(Extracted material begins)

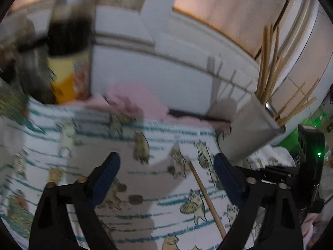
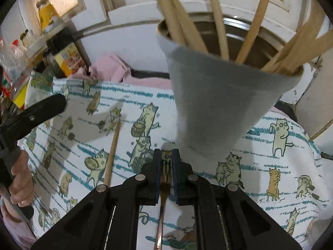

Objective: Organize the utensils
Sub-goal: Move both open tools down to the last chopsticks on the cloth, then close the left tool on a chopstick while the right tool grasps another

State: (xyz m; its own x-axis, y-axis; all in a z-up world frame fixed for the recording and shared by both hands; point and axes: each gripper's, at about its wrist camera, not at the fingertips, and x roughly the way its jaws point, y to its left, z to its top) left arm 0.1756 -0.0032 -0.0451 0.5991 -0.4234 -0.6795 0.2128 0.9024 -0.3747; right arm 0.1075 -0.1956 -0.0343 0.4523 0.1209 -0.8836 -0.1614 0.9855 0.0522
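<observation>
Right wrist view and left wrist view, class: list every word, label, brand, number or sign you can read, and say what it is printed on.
No text can be read in either view.
Yellow bottle label: a code square, small food pictures and print, too small to read.
Same yellow bottle, left wrist view: blurred.
Cat-print cloth: drawings only, no words.
Grey utensil holder: plain.

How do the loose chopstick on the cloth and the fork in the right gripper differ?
The chopstick is pale wood, lying free on the cloth. The fork is dark metal, clamped in the right hand-held gripper. Both are slim utensils outside the holder.
</observation>
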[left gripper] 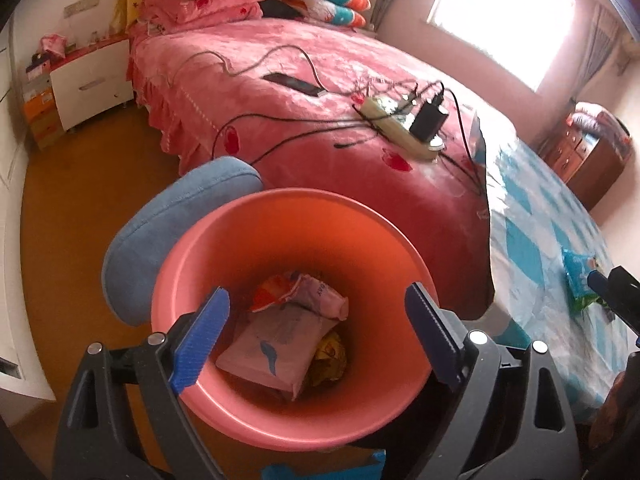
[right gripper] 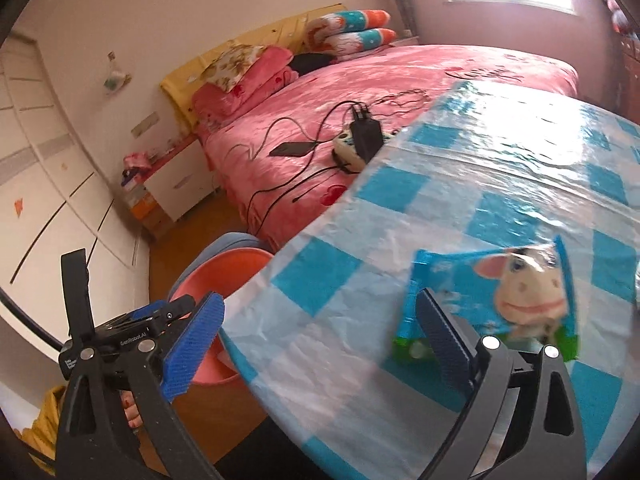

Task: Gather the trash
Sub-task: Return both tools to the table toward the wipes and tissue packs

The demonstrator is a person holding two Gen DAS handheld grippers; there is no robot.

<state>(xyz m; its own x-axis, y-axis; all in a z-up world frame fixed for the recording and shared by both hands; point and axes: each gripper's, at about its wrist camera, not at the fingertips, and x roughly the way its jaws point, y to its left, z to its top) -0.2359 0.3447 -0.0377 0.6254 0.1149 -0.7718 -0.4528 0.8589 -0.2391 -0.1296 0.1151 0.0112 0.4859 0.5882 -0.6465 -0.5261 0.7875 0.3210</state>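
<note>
Left gripper (left gripper: 316,332) hanging over pink bin (left gripper: 224,236), jaws standing wide, nothing between them. Wrappers (left gripper: 288,332) lying at bin bottom. Right gripper (right gripper: 320,340) hovering over checkered tabletop (right gripper: 500,168), jaws gaping wide, empty. Blue cow-print packet (right gripper: 520,292) lying on tabletop just beyond right finger, bin sitting beside tabletop edge.

One pink bin (left gripper: 288,248) holding three discarded wrappers (left gripper: 280,340) is seen; one blue snack packet (right gripper: 520,300) is left on the worktop (right gripper: 360,320).
</note>
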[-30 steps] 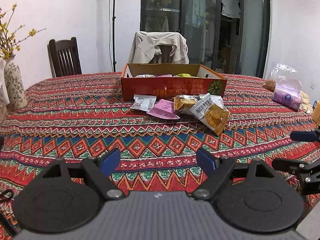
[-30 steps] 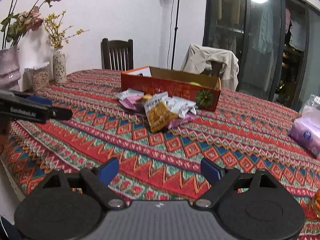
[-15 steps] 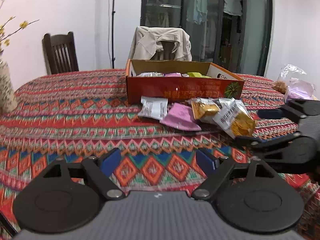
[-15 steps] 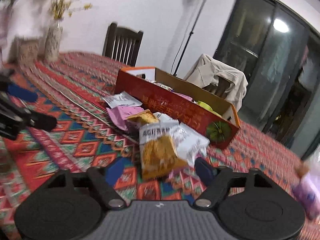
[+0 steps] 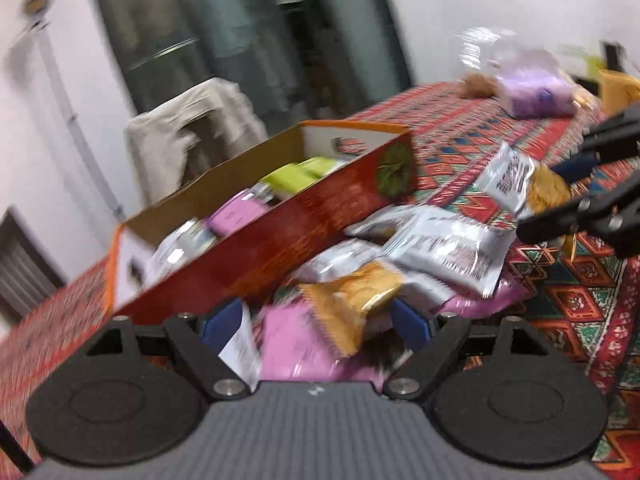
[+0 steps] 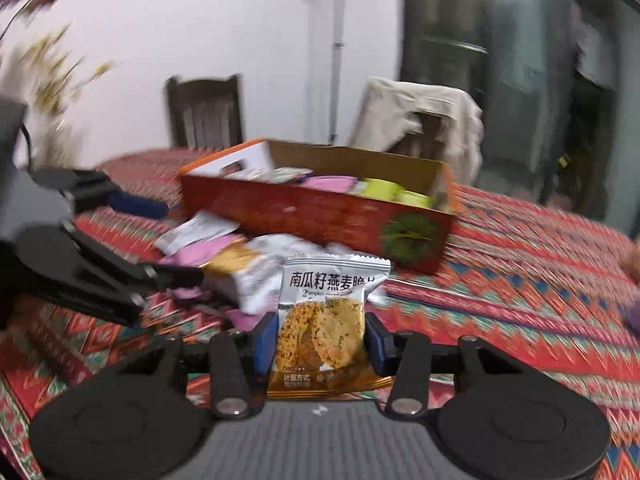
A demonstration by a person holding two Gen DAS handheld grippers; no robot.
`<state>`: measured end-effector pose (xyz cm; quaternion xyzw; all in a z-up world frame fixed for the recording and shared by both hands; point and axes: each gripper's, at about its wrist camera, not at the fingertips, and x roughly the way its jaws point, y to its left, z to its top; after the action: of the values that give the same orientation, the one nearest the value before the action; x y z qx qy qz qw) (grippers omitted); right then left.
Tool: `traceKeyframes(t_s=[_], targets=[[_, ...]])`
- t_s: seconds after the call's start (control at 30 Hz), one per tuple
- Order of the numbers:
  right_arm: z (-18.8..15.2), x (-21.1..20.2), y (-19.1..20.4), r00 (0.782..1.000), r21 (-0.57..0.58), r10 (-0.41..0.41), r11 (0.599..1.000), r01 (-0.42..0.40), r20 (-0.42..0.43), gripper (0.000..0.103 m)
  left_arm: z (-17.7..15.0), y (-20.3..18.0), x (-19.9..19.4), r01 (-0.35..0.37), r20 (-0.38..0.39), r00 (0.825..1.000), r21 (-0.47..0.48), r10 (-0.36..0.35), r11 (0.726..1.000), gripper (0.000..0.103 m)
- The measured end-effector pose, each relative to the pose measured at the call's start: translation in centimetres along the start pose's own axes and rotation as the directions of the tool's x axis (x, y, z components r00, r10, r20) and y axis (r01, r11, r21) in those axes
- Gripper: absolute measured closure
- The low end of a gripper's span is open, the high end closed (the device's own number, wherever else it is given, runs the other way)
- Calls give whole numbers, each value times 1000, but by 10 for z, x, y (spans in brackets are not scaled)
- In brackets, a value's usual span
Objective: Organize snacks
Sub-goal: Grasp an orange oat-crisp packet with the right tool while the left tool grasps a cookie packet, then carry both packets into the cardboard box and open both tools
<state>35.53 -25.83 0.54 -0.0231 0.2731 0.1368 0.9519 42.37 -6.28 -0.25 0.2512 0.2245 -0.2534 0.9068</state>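
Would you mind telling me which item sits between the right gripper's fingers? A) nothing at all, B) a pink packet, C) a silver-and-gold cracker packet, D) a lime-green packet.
C: in the right wrist view the cracker packet stands upright between the closing blue pads of the right gripper, in front of the box.

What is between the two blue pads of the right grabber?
A silver and gold cracker packet sits between the pads of the right gripper, whose jaws are closing on it. The right wrist view shows this, with the red box behind.
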Motion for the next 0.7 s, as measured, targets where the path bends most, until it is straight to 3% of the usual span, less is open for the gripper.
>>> traceKeyframes(t_s=[0.1, 0.2, 0.23, 0.3, 0.33, 0.43, 0.53, 0.6, 0.63, 0.7], targets=[[-7, -3, -13, 1000, 36, -8, 999, 8, -1, 58, 5, -7, 17, 58, -27, 998, 56, -56, 997, 39], [-14, -3, -18, 1000, 52, 13, 999, -13, -11, 58, 5, -15, 22, 80, -44, 996, 60, -78, 995, 43], [-16, -2, -19, 1000, 54, 19, 998, -18, -14, 58, 6, -16, 21, 94, -42, 995, 45, -92, 995, 44], [-21, -5, -21, 1000, 59, 28, 998, -27, -14, 58, 9, -15, 18, 102, -38, 994, -23, -103, 995, 56], [-22, -6, -22, 999, 62, 32, 998, -31, -13, 58, 10, -15, 14, 105, -33, 994, -55, -107, 993, 76], [-26, -12, -22, 999, 66, 40, 997, -40, -3, 58, 8, -16, -2, 84, -11, 996, -153, -87, 985, 86], [-30, -22, -23, 999, 74, 48, 996, -48, 2, 58, 2, -22, -14, 48, -57, 996, -243, -64, 969, 90], [-33, -26, -25, 999, 79, 49, 996, -50, 3, 58, -2, -25, -25, 71, -46, 995, -265, -86, 962, 89], [-34, -27, -25, 999, 82, 53, 995, -53, 2, 58, -1, -25, -28, 77, -42, 995, -264, -91, 962, 85], [-37, -32, -28, 998, 91, 60, 994, -60, 4, 58, 4, -21, -31, 70, -29, 996, -252, -80, 965, 65]])
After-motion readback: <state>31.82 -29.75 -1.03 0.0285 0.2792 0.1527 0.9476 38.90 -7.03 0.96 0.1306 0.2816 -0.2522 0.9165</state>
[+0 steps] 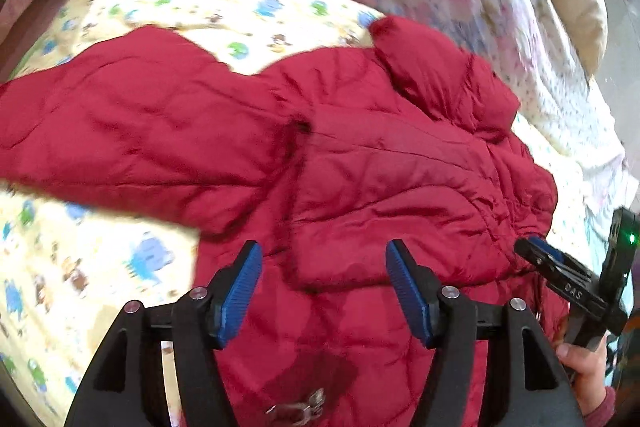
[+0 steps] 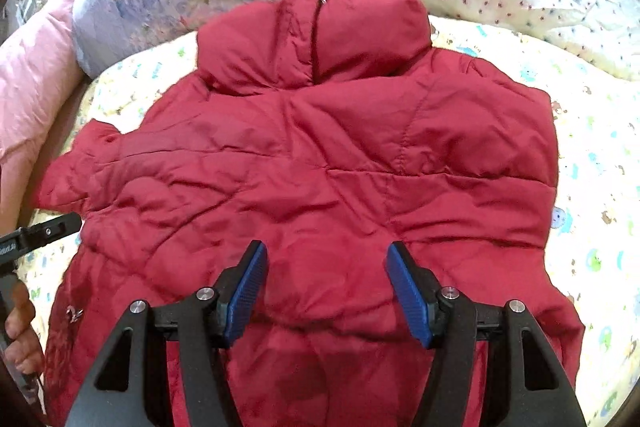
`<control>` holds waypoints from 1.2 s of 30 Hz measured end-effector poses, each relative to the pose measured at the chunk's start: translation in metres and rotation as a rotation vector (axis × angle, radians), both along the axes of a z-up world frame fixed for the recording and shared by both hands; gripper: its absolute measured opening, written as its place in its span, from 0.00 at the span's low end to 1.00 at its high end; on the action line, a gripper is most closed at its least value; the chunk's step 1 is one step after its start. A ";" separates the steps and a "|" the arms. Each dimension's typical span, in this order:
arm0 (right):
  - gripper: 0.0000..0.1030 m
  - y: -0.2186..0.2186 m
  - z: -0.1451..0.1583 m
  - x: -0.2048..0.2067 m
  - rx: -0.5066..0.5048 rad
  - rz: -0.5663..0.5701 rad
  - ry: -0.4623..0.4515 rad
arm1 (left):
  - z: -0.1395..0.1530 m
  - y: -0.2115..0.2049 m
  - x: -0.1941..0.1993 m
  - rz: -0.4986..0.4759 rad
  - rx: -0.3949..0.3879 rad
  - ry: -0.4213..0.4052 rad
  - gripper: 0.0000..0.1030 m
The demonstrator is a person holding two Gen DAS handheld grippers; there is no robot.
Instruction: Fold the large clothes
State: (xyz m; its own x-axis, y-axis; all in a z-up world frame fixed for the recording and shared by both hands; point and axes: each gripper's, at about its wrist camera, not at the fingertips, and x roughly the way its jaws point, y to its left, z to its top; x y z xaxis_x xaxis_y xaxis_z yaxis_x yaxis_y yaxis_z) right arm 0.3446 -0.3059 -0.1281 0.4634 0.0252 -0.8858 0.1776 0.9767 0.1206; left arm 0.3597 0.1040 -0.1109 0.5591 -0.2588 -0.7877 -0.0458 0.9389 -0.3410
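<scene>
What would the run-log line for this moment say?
item: red quilted puffer jacket spread on cartoon-print bedsheet | left gripper: open, empty, above jacket | right gripper: open, empty, above jacket | fold: not visibly started

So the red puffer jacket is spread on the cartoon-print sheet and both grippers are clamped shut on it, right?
Not quite. The red puffer jacket does lie on the cartoon-print sheet, but both wrist views show the left gripper and right gripper open above it, nothing pinched.

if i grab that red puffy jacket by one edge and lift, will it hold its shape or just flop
The red jacket will probably flop: it lies creased and slumped on the bedsheet. Its quilted padding suggests it is light for its bulk. The smooth, slightly shiny fabric may slide between the pads.
</scene>
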 end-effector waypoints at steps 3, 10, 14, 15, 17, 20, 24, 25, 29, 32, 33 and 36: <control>0.62 0.005 0.009 -0.010 0.025 0.005 -0.008 | 0.002 0.023 -0.015 0.054 -0.030 0.001 0.65; 0.62 0.014 0.032 -0.037 0.082 0.028 -0.035 | 0.002 0.078 -0.039 0.174 -0.071 0.018 0.70; 0.64 0.022 0.043 -0.053 0.080 0.058 -0.052 | 0.000 0.114 -0.051 0.249 -0.103 0.022 0.73; 0.64 0.024 0.046 -0.058 0.080 0.065 -0.054 | -0.001 0.123 -0.054 0.270 -0.107 0.021 0.73; 0.65 0.026 0.050 -0.065 0.081 0.076 -0.056 | -0.003 0.145 -0.061 0.325 -0.118 0.011 0.73; 0.65 0.028 0.056 -0.080 0.089 0.080 -0.060 | -0.009 0.179 -0.069 0.407 -0.146 0.009 0.73; 0.65 0.029 0.061 -0.094 0.100 0.072 -0.064 | -0.016 0.224 -0.075 0.511 -0.158 0.014 0.73; 0.65 0.029 0.062 -0.097 0.106 0.068 -0.066 | -0.018 0.234 -0.077 0.536 -0.155 0.025 0.73; 0.65 0.027 0.064 -0.103 0.117 0.049 -0.072 | -0.024 0.273 -0.084 0.619 -0.160 0.028 0.73; 0.65 0.028 0.063 -0.103 0.125 0.049 -0.066 | -0.027 0.294 -0.087 0.673 -0.164 0.016 0.73; 0.65 0.028 0.062 -0.103 0.125 0.049 -0.062 | -0.028 0.301 -0.088 0.686 -0.168 0.010 0.73; 0.65 0.030 0.060 -0.104 0.118 0.052 -0.052 | -0.030 0.317 -0.086 0.715 -0.187 -0.004 0.73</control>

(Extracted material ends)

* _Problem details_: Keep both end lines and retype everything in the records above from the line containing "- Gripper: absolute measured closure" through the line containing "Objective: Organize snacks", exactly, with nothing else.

* _Solution for this task_:
- Gripper: absolute measured closure
- The low end of a gripper's span is open, the high end closed (the device's own number, wherever else it is given, runs the other way)
- Calls give whole numbers, each value times 1000, but by 10 for z, x, y (spans in brackets are not scaled)
- In brackets, a value's usual span
Objective: Organize snacks

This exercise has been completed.